HOW TO COMPLETE THIS TASK » Whenever a line in the data holds the string "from", copy that line.

:: SUPPLIED INFORMATION ::

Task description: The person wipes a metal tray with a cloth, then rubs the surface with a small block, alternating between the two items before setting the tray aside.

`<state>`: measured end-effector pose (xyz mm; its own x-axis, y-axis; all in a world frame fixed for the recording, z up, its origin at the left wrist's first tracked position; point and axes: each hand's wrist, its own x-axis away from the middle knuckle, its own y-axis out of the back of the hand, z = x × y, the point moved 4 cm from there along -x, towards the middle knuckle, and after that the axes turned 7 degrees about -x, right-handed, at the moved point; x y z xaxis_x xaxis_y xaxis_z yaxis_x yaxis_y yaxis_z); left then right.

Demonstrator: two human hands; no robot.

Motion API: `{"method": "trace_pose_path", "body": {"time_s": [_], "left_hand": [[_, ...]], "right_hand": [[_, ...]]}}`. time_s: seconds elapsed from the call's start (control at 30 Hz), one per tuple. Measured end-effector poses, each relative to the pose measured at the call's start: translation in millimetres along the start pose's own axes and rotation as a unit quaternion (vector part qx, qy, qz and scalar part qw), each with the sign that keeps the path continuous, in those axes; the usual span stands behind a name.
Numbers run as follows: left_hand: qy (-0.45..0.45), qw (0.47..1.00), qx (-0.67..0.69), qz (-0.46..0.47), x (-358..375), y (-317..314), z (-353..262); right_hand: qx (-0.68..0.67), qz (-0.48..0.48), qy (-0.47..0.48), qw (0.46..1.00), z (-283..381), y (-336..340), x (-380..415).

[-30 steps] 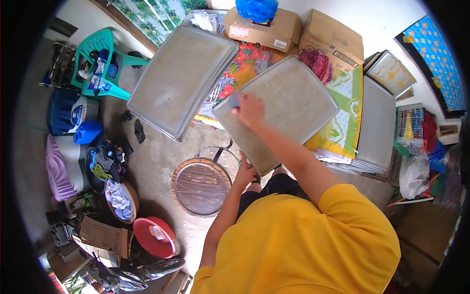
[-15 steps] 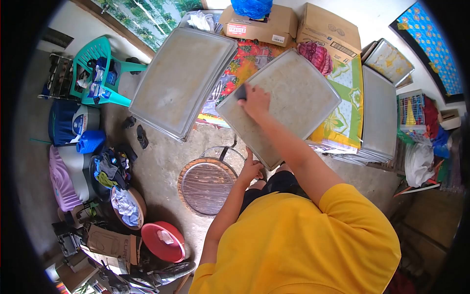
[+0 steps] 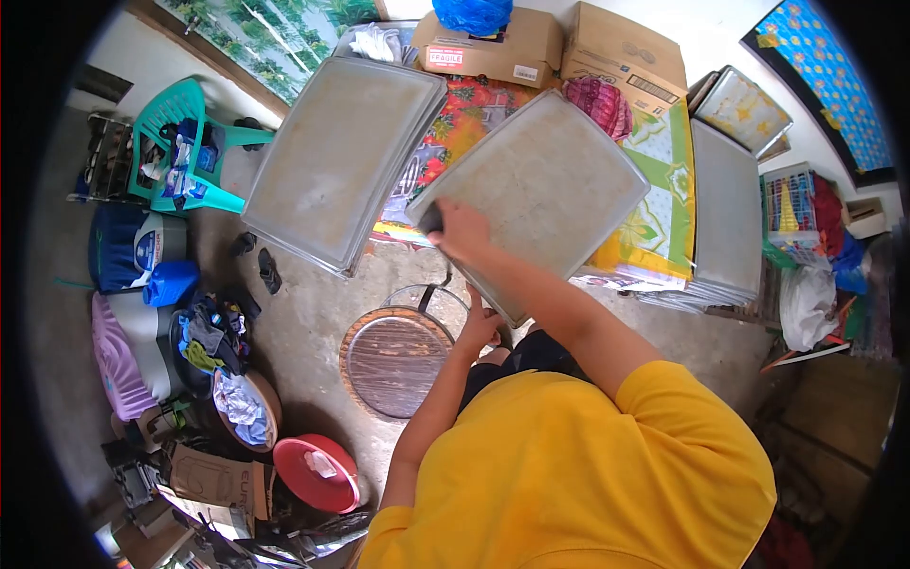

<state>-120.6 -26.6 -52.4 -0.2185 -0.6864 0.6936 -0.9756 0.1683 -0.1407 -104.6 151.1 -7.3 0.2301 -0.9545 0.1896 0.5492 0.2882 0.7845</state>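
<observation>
A flat grey tray (image 3: pixel 545 180) with a raised rim lies turned cornerwise over the near side of the covered table. My right hand (image 3: pixel 462 230) is closed around a small dark pad (image 3: pixel 431 218), pressed to the tray at its left corner. The pad's exact kind is too small to make out. Lower down, my left hand (image 3: pixel 481 322) grips the tray's near edge, one finger pointing up along it; part of its grasp is hidden. Left of the tray rises a stack of similar trays (image 3: pixel 341 156).
Cardboard boxes (image 3: pixel 621 52) and a pink cloth bundle (image 3: pixel 599 106) sit behind the tray. More stacked trays (image 3: pixel 725 209) stand at the right. A round wooden stool (image 3: pixel 396 365) is by my left arm. A red basin (image 3: pixel 313 493) and green chair (image 3: pixel 223 194) are at the left.
My right hand has slid the dark pad down and left across the tray to its left corner. The left hand stays at the near edge. The view has shifted slightly.
</observation>
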Motion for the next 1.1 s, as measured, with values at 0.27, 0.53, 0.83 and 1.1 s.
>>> {"method": "trace_pose_path", "body": {"time_s": [0.27, 0.53, 0.83, 1.1], "left_hand": [[0.000, 0.999, 0.030, 0.023, -23.4, 7.6, 26.8], [-0.009, 0.999, 0.015, -0.032, -5.0, -2.0, 7.3], [-0.002, 0.998, 0.023, -0.058, 10.5, 5.6, 11.2], [0.014, 0.998, 0.035, -0.057, 6.8, 9.4, 13.6]], "right_hand": [[-0.054, -0.096, 0.491, 0.864, 57.0, 17.3, 67.5], [-0.040, -0.001, 0.334, 0.942, 4.5, 16.7, 62.5], [-0.252, -0.192, -0.085, 0.945, -200.2, 141.7, 23.2], [0.034, -0.265, -0.294, 0.918, -299.0, 239.3, 21.0]]}}
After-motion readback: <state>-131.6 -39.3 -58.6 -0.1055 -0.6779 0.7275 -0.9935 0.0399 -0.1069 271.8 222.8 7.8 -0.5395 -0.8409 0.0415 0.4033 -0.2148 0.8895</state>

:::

ANSWER TO THIS TASK »
`<state>`: measured end-effector pose (xyz mm; its own x-axis, y-axis; all in a world frame fixed for the recording, z up, its origin at the left wrist's first tracked position; point and axes: each hand's wrist, its own x-axis away from the middle knuckle, its own y-axis out of the back of the hand, z = x × y, the point moved 4 cm from there along -x, towards the middle knuckle, and after that the axes turned 7 degrees about -x, right-handed, at the moved point; x y z xaxis_x xaxis_y xaxis_z yaxis_x yaxis_y yaxis_z); left then right.
Motion API: `{"method": "trace_pose_path", "body": {"time_s": [_], "left_hand": [[_, ...]], "right_hand": [[_, ...]]}}`. time_s: seconds elapsed from the call's start (control at 30 Hz), one per tuple. Measured end-effector poses, each relative to the pose measured at the call's start: translation in millimetres along the start pose's own axes and rotation as a unit quaternion (vector part qx, qy, qz and scalar part qw), each with the sign that keeps the path continuous, in those axes; the usual span stands behind a name.

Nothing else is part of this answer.